## How to complete this task
All lines from the one containing "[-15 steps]" to the final line of the material should be retyped exactly. Nothing else belongs in the response.

## Recorded data
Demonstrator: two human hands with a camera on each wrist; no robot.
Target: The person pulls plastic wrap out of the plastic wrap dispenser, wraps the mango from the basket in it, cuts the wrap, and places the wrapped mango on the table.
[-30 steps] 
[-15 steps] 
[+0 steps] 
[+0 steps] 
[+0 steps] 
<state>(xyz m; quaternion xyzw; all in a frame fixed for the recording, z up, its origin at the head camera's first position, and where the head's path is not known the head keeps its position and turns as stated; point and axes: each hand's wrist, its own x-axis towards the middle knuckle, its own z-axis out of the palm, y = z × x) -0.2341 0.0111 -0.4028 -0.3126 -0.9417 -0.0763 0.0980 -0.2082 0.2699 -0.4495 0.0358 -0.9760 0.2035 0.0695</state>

## Output for this task
[-15 steps] 
[+0 steps] 
[+0 steps] 
[+0 steps] 
<state>(xyz m; quaternion xyzw; all in a frame fixed for the recording, z up, its origin at the head camera's first position, and where the head's path is not known the head keeps its position and turns as stated; point and axes: each hand's wrist, its own x-axis towards the middle knuckle, its own z-axis out of the palm, y = z × x) -0.2341 0.0111 -0.4028 -0.3126 -0.9417 -0.0763 0.0980 -0.2082 0.2699 -0.4495 0.0358 -0.9760 0.2035 0.0695</state>

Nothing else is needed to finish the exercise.